Studying French, German, or any foreign language has dropped to a record low in the UK, writes Graeme Paton of The Daily Telegraph. Paton says the number of A-levels in traditionally popular foreign languages has halved in the past 10 years, among other troubling statistics:
• French A-levels have dropped more than 7% this year and 43% since 2000.
• Only 10,400 students took a foreign language exam, the lowest number ever, as compared to 18,200 in the late 1990s.
• German entries for A-levels have plummeted from 9,000 a decade ago to 4,200 this summer.
• More students are studying Latin and Ancient Greek than Germany, Europe’s strongest economy.
• There have been increases in recent years in the number of students taking exams for Spanish, but the numbers decreased this year.
Some say that the decline is related to the Labour government’s decision to change language courses to an elective in 2004. Another theory is that some students feel it is too difficult to obtain a high grade in language studies. A qualifications regulator Ofqual told exam officials that the method by which languages were tested needed to be changed since top grades were becoming less attainable.
Ministers are making languages compulsory in primary schools and have included them in a new General Certificate of Secondary Education (GCSE) league table measure, the English Baccalaureate, which “ranks schools’ performance in a series of five core subjects”. This has led to an increase in demand for languages at GCSE and AS-level, along with creating an impact on A-level entries in 2015.
Vicky Gough, schools adviser for the British Council, said: “The UK needs far more young people to learn languages to a high standard in order to stay competitive on the world stage, and to become the language teachers of the future.
“Understanding another language is key to understanding another culture – and that’s increasingly crucial for life and work.”

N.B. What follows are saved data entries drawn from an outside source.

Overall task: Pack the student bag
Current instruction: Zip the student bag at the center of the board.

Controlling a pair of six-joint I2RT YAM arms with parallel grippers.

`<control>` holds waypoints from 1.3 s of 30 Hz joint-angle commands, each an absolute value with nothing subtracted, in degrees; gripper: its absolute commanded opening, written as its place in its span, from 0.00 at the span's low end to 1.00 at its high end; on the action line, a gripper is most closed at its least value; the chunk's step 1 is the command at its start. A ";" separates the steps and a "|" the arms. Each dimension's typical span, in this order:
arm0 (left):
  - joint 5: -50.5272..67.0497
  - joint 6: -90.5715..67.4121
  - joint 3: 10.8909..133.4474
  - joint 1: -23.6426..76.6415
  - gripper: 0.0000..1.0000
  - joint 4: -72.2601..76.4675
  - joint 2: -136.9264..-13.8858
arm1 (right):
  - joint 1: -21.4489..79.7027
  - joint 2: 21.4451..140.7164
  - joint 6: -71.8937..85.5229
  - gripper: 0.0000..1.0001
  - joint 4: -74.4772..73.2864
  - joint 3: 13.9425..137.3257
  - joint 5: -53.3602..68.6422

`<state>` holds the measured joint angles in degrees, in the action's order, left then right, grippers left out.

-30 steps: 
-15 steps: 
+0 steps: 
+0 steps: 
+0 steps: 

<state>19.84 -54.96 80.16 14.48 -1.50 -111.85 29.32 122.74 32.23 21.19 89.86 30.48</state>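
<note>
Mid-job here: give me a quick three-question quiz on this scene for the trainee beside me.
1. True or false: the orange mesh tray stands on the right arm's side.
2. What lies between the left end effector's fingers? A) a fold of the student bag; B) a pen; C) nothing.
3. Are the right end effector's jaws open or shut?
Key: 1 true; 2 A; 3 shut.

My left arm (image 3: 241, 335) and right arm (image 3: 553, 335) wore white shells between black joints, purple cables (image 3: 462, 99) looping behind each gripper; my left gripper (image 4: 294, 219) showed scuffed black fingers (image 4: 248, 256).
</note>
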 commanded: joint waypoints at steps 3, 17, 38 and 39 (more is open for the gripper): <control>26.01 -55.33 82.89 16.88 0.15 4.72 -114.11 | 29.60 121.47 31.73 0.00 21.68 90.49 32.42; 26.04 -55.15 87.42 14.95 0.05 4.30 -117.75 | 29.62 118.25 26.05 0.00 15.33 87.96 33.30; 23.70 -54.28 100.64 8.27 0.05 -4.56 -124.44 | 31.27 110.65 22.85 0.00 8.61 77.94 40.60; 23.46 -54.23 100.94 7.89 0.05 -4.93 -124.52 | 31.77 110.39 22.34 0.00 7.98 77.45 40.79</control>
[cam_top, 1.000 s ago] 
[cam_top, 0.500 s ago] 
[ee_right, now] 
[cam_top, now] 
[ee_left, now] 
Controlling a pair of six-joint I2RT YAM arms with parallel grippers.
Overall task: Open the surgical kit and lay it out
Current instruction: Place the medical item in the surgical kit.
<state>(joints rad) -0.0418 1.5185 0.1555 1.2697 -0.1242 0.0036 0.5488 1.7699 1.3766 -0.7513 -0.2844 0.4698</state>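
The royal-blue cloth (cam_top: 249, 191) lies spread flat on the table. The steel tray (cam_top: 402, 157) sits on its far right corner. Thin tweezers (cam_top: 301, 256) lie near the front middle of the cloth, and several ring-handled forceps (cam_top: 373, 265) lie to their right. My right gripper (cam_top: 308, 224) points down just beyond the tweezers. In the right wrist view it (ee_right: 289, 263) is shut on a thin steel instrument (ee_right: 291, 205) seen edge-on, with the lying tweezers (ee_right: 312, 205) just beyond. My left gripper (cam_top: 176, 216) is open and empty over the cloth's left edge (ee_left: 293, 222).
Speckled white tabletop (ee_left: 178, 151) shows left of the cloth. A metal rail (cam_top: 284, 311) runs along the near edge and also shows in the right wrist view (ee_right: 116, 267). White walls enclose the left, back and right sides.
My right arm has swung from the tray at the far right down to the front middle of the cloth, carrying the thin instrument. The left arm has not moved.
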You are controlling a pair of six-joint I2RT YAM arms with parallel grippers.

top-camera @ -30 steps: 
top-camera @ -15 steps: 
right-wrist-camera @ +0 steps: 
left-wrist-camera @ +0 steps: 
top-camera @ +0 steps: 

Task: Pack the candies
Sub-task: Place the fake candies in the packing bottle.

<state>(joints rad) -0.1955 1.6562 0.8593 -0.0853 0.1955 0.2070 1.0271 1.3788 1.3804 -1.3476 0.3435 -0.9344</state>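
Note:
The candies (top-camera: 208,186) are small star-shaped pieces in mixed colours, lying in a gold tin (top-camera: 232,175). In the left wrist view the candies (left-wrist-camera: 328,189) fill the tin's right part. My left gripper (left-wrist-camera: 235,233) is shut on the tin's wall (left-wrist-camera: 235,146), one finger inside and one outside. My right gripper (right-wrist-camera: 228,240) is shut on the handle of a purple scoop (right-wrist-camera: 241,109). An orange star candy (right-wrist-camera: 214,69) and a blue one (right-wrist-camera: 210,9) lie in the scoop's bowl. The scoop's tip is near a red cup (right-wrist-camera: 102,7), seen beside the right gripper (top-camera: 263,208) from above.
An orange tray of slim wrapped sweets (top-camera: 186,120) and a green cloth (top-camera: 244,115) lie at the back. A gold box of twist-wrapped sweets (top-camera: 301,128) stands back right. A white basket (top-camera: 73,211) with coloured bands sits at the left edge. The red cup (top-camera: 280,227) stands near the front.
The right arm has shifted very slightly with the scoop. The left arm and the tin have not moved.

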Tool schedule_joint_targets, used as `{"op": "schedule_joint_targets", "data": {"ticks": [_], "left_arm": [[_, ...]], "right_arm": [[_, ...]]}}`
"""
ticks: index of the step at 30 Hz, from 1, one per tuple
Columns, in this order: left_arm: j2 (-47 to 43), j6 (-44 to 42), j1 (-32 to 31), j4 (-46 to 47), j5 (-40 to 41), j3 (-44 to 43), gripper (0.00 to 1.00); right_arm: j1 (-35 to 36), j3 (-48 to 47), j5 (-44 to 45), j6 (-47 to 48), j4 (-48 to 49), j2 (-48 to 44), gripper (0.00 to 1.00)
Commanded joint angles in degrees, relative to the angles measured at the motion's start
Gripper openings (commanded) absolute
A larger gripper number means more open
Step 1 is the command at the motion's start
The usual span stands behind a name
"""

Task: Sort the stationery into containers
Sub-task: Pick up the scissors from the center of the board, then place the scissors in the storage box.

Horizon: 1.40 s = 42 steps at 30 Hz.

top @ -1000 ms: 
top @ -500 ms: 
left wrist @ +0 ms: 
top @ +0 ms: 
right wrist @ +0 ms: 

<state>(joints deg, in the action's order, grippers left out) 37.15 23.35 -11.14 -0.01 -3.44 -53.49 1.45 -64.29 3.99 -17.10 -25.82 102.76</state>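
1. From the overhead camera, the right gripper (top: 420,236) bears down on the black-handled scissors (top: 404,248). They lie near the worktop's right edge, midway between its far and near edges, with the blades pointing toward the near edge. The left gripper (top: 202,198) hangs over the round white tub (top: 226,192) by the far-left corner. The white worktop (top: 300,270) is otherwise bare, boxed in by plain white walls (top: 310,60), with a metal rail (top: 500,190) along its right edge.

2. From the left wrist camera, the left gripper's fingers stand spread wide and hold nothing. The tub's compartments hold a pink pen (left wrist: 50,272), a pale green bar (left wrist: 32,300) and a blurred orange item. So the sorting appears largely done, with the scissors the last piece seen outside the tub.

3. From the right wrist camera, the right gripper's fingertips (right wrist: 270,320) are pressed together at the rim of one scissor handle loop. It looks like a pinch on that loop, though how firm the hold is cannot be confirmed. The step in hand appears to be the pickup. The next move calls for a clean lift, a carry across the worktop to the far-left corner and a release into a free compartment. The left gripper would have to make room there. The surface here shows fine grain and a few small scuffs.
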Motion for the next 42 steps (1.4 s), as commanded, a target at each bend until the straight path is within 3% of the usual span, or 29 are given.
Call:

The 2014 CBI/Pearson education and skills survey found that many businesses consider knowledge of a foreign language a benefit (41%), and they find that knowing a foreign language can help build relations with overseas businesses (28%), says The Yorkshire Post.
The A-Level Content Advisory Board (ALCB), set up by the Russell Group, wants more than just more language students. It wants students to realize that learning a new language can have a life-enhancing and passionate effect on the learner. According to Dawn Marley of The Guardian, the Board wants students to have not just an understanding of the language, but a deeper understanding of the society, culture, and history of the country where the language is spoken.
Academia is not the only sector of the British population interested in seeing more foreign language learning take hold. The British Chambers of Commerce (BCC) want the government to make language lessons compulsory for students aged 7-16. On the list of important factors for improving exporting in the UK, in the opinion of the BCC, is acquiring working capital from banks and the availability of employees with stronger language skills.
“There is no reason why we shouldn’t be matching the level of export support provided by our major international competitors, like Germany, which spends 10 times more on its bilateral Chamber Network than the UK,” he said.
In the latest BCC international trade survey, writes Helen Massy-Beresford reporting for The Daily Express, more than one-quarter of respondents said that language and cultural differences create a significant barrier to trading internationally.